(HOW TO COMPLETE THIS TASK) Produce a verbatim copy of the data below that contains no pictures.

(INFORMATION SHOWN)
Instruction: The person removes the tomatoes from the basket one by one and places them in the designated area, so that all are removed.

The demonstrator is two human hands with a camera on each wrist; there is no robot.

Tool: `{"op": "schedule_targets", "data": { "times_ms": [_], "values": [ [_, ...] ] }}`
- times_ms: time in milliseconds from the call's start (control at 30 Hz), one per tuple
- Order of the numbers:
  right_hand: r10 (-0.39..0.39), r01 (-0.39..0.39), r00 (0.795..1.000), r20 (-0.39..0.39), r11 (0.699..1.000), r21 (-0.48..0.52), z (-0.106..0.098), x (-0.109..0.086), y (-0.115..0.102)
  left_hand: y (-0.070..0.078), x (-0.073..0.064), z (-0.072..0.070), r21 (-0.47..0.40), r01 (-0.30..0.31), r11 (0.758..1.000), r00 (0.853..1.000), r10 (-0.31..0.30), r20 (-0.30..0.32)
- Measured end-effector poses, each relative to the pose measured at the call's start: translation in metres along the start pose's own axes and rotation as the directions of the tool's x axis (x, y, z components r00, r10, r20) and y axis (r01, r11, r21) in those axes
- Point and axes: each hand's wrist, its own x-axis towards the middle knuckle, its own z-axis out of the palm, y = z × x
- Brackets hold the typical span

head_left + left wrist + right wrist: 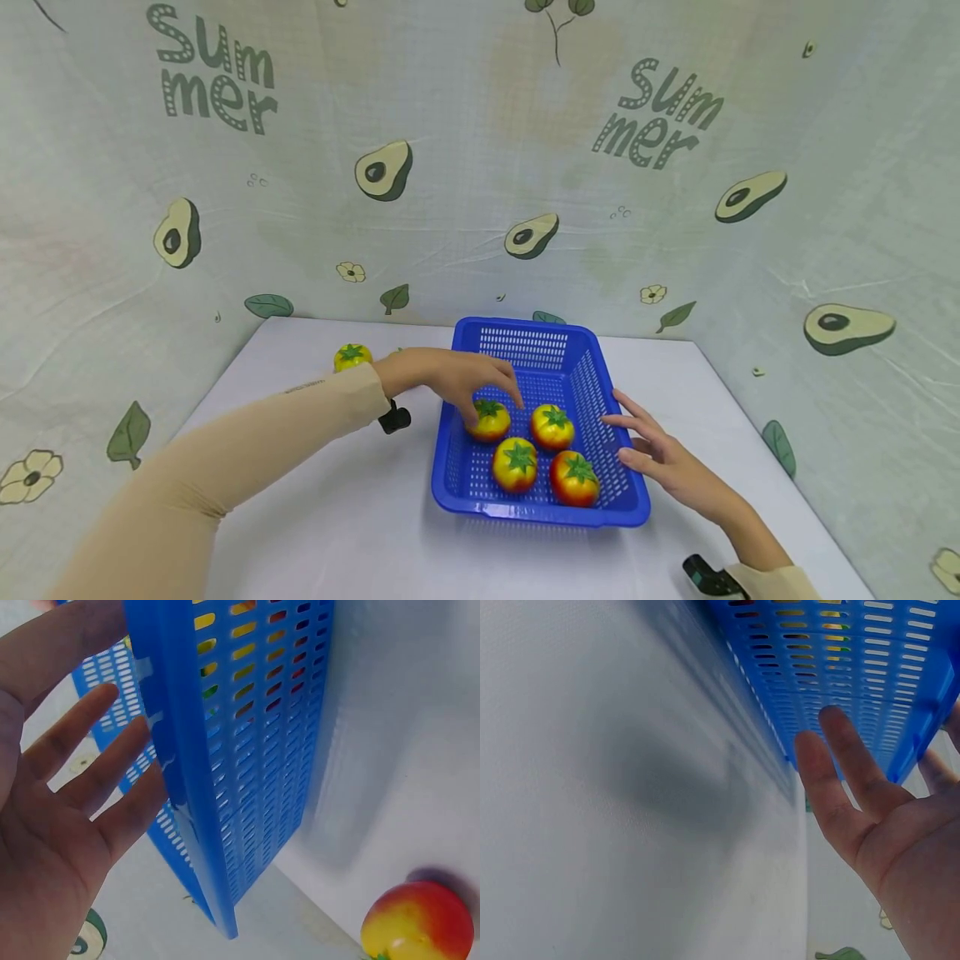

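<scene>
A blue plastic basket (540, 518) stands on the table with several yellow-and-red tomatoes in it, green leaves on top. My left hand (468, 377) reaches over the basket's left rim, fingers spread, above the rear-left tomato (491, 422). Its thumb overlaps that tomato's left edge in the head view. In the left wrist view the left fingers are apart, partly behind the basket's rim. My right hand (667, 462) is at the right side of the basket, its fingertips at the rim and its fingers loosely extended beside the slotted wall (840, 667).
Outside the basket, a tomato (352, 357) sits on the table at the back left, beyond my left forearm. The white table (360, 517) ends at a cloth backdrop (450, 167) printed with avocados and leaves.
</scene>
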Motion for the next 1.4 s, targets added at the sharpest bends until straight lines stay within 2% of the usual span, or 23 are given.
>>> {"op": "schedule_targets", "data": {
  "times_ms": [267,500,767,1033,1400],
  "values": [
    [0.002,-0.002,1.000,-0.003,1.000,-0.004,0.000,-0.001,-0.002,0.000,0.010,0.006,0.009,0.011,1.000,0.998,-0.012,0.059],
    [-0.003,0.003,1.000,0.003,1.000,-0.012,0.001,-0.001,-0.001,-0.006,0.013,0.014,0.057,0.026,0.998,0.997,-0.030,0.072],
    [-0.003,0.003,1.000,0.001,1.000,-0.007,0.000,-0.001,-0.003,-0.011,0.019,0.018,0.074,0.015,0.997,0.995,-0.022,0.101],
    [-0.006,0.006,1.000,0.009,1.000,-0.005,0.000,-0.001,-0.006,-0.010,0.021,0.019,0.105,0.008,0.994,0.995,-0.019,0.100],
    [-0.007,0.008,1.000,0.010,1.000,-0.019,0.000,0.000,-0.002,-0.012,0.020,0.018,0.064,-0.009,0.998,0.996,0.003,0.090]
  ]
}}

(RESPONSE)
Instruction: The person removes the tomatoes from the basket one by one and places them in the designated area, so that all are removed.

The demonstrator is two human hands with a camera on each wrist; there is no robot.

Tool: `{"op": "schedule_targets", "data": { "times_ms": [_], "values": [ [_, ...] ] }}`
- times_ms: time in milliseconds from the call's start (control at 30 Hz), one per tuple
- Order of the numbers:
  right_hand: r10 (-0.39..0.39), r01 (-0.39..0.39), r00 (0.795..1.000), r20 (-0.39..0.39), r11 (0.699..1.000), r21 (-0.48..0.52), z (-0.106..0.098), x (-0.109..0.086), y (-0.115..0.102)
  left_hand: y (-0.070..0.078), x (-0.073..0.064), z (-0.072..0.070), r21 (-0.47..0.40), r01 (-0.30..0.31), r11 (0.758..1.000), r00 (0.853..1.000), r10 (-0.31..0.30), r20 (-0.30..0.32)
- Measured end-effector poses, each relative to the pose measured at the call's start: translation in metres along the start pose's own axes and rotation as the directions of the tool's x axis (x, y, z components r00, r10, r20) and y axis (r01, r11, r21) in those axes
- Point and axes: each hand's wrist, its own x-axis towards the middle knuckle, its own z-axis out of the palm, y = z × x
- Brackets hold the typical span

head_left + left wrist + right wrist: 

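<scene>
A blue plastic basket (540, 518) stands on the table with several yellow-and-red tomatoes in it, green leaves on top. My left hand (468, 377) reaches over the basket's left rim, fingers spread, above the rear-left tomato (491, 422). Its thumb overlaps that tomato's left edge in the head view. In the left wrist view the left fingers are apart, partly behind the basket's rim. My right hand (667, 462) is at the right side of the basket, its fingertips at the rim and its fingers loosely extended beside the slotted wall (840, 667).
Outside the basket, a tomato (352, 357) sits on the table at the back left, beyond my left forearm. The white table (360, 517) ends at a cloth backdrop (450, 167) printed with avocados and leaves.
</scene>
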Motion for the next 1.4 s, targets added at the sharpest bends until straight lines stay within 2% of the usual span, or 23 are given.
>>> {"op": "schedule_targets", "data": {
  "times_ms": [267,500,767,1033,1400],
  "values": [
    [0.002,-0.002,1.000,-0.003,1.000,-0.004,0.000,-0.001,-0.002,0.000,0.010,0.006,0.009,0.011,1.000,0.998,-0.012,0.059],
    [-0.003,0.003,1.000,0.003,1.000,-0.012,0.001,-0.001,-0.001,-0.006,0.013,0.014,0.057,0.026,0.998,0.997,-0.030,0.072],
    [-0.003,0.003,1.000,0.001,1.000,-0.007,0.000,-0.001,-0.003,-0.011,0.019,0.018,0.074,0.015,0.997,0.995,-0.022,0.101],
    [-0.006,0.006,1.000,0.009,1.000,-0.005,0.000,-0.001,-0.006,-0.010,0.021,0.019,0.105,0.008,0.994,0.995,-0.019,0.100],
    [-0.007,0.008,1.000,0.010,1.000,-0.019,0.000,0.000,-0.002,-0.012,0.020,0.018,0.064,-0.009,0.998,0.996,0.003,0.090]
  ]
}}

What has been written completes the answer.